Skip connections shorten gradient paths, decoders send localization feedback to encoders, and supervision at full resolution keeps learning stable. This is why UNet-style models converge quickly even on small datasets.



## 8. Applications

- Semantic segmentation (UNet, DeepLab-UNet, HRNet decoders).
- Object detection & instance segmentation (ResNet+FPN, ConvNeXt+FPN).
- Change detection and depth/surface prediction.
- Diffusion models and autoencoders rely on UNet variants for denoising.

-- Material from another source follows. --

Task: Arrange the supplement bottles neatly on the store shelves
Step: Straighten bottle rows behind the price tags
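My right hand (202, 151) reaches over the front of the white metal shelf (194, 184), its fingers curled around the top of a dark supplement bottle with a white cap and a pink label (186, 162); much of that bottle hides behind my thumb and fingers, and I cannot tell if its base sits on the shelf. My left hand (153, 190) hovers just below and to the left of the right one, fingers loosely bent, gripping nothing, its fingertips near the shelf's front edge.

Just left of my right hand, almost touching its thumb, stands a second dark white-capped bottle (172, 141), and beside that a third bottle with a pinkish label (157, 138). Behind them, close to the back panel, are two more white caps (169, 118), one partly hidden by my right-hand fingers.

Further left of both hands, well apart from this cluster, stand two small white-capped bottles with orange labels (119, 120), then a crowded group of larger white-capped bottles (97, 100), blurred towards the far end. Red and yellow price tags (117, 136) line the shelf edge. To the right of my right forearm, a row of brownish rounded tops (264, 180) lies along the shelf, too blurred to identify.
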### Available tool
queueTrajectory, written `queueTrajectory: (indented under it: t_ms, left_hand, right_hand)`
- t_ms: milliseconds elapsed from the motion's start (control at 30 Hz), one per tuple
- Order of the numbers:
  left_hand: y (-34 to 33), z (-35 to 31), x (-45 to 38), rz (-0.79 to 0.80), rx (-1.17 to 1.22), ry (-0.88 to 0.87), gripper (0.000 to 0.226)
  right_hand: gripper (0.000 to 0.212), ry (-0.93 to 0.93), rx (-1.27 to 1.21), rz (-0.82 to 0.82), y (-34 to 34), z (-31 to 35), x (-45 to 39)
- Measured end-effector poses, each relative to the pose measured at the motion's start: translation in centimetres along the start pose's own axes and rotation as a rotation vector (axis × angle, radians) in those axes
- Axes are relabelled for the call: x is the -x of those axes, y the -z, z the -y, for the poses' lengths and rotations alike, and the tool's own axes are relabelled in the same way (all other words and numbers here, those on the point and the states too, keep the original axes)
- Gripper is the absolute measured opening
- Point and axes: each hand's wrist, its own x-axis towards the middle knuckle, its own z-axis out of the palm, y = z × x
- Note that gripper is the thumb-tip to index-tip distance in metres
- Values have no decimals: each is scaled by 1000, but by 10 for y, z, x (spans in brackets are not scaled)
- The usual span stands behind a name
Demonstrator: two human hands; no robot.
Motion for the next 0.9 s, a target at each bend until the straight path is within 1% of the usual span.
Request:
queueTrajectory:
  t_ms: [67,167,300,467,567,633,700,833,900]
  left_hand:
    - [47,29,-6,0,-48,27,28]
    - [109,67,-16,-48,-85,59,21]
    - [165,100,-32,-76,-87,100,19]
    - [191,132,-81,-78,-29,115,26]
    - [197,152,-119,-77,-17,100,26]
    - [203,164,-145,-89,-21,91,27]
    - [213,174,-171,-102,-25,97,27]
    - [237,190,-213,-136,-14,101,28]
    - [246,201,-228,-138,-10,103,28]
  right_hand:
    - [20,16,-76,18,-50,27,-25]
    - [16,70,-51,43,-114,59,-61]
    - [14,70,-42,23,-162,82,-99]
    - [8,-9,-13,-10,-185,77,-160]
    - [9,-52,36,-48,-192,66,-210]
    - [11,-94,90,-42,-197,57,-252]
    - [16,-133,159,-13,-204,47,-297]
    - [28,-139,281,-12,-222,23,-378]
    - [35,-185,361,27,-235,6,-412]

## 9. Python — Blueprint Summaries

`days/day21/code/encoder_decoder.py` lists representative encoder–decoder families.


In [5]:
from days.day21.code.encoder_decoder import summarize_blueprints

for bp in summarize_blueprints():
  print(f"{bp.name}: {bp.description} skip → {bp.skip_strategy} excels at → {bp.excels_at}")

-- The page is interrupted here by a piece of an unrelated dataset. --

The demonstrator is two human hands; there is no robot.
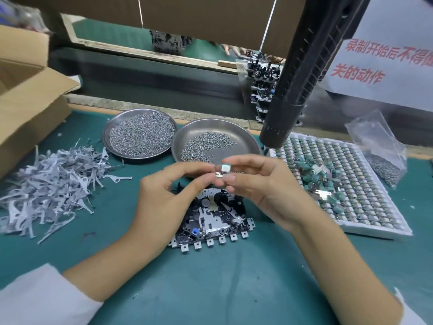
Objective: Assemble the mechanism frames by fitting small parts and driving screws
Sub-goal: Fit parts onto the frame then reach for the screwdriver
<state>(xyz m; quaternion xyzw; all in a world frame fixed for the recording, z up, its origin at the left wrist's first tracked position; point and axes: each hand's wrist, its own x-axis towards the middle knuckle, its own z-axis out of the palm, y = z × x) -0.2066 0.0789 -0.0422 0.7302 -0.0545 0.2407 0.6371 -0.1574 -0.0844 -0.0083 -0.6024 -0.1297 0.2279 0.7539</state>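
While both hands pinch small metal part [224,170] above mechanism frame [212,218], left hand [164,191] and right hand [260,184] fingertips closed on it; frame at 6 o'clock on tabletop [210,277]; best align squarely before seating; screws dish [216,143] at 12 o'clock.

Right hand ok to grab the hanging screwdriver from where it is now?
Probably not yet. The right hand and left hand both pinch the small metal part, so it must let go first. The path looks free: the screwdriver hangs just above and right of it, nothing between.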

UNet: Symmetric encoder–decoder with spatial skip concatenations skip → Concatenate shallow + deep feature maps excels at → Pixel-precise segmentation and diffusion backbones
FPN: Top-down pyramid that fuses multi-scale backbone features skip → Add lateral features across resolutions excels at → Detection/instance segmentation needing multi-scale context
SegNet: Encoder–decoder that remembers pooling indices skip → Unpool using saved max-pooling masks excels at → Semantic segmentation when memory is limited



## 10. Visualization — Encoder–Decoder + FPN Diagram

`days/day21/code/visualizations.py` renders a simple schematic comparing UNet-style skip concatenation with the FPN pyramid.


In [6]:
from days.day21.code.visualizations import create_encoder_decoder_diagram

RUN_FIGURES = False

if RUN_FIGURES:
    path = create_encoder_decoder_diagram()
    path
else:
    print("Set RUN_FIGURES = True to regenerate Day 21 figures inside days/day21/outputs/.")

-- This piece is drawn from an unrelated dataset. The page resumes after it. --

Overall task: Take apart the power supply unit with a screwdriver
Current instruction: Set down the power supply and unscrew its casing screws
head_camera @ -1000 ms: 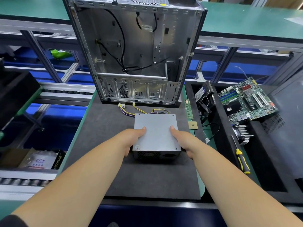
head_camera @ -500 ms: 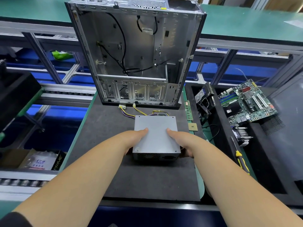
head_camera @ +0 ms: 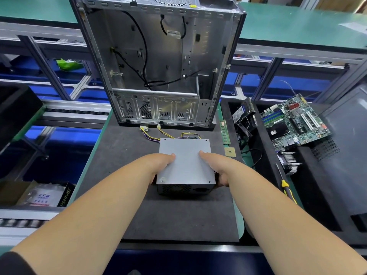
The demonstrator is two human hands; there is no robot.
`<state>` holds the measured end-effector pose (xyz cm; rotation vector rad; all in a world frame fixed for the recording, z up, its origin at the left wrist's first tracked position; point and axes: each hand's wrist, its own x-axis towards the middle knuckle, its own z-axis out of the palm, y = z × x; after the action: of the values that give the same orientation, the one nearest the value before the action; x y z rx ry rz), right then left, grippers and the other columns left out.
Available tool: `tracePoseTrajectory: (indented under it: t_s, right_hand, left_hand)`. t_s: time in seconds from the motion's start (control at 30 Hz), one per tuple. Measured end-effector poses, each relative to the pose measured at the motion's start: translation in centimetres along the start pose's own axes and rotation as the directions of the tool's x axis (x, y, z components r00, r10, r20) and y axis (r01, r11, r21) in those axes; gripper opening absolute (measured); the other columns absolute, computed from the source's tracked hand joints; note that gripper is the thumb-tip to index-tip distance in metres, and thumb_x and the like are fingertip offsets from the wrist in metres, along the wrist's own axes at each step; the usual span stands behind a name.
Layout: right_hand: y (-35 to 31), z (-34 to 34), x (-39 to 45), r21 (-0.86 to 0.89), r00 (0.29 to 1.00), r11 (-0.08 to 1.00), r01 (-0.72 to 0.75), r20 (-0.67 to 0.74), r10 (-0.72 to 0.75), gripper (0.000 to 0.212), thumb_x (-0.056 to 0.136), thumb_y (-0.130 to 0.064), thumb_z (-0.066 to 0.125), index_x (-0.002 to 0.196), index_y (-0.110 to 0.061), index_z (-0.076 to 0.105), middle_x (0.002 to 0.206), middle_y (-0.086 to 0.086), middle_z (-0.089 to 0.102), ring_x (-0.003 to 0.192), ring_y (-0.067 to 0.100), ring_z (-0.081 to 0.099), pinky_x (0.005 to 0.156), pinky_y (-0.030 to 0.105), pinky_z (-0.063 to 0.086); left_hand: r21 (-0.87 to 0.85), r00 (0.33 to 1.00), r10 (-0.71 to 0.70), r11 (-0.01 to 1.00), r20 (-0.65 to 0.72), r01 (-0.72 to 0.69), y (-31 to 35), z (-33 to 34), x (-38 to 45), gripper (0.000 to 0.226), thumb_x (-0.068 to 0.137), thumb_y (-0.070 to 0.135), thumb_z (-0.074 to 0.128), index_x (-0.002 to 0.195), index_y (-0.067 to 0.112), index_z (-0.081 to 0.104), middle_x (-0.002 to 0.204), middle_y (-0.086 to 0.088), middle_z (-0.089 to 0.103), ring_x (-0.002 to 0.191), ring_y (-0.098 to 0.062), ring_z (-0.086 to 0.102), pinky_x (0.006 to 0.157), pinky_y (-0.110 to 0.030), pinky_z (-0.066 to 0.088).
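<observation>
mostly hidden fingers, both hands (head_camera: 161, 162) (head_camera: 213, 164) grasping power supply unit (head_camera: 185, 165) sides, screwdriver (head_camera: 286, 187) partly covered by forearm

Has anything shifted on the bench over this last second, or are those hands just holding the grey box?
Little changed. The left hand and right hand keep gripping the power supply unit by its sides on the dark mat; the thumbs crept slightly inward on its top. The screwdriver stays untouched at right, the open computer case behind.
</observation>
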<state>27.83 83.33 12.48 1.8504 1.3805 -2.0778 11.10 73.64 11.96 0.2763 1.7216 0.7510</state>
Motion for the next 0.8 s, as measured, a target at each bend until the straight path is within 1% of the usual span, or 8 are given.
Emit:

Set RUN_FIGURES = True to regenerate Day 21 figures inside days/day21/outputs/.



## 11. Mini Exercises

1. Implement a tiny UNet and visualize encoder/decoder feature maps.
2. Replace concatenation with addition in UNet skips and inspect boundary quality.
3. Build an FPN on top of ResNet-50 and compare detection performance vs. a plain head.
4. Compare bilinear vs. transposed convolution upsampling artifacts.
5. Train a Siamese UNet for change detection on satellite imagery.



## 12. Key Takeaways

- Dense prediction needs both global context and local precision.
- Encoder–decoder blueprints achieve this by compressing then expanding with skip connections.
- UNet prioritizes pixel-accurate segmentation; FPN prioritizes multi-scale semantics.
- Upsampling choices and skip designs shape gradient flow and final quality.
- These ideas power modern segmentation, detection, depth, and diffusion models.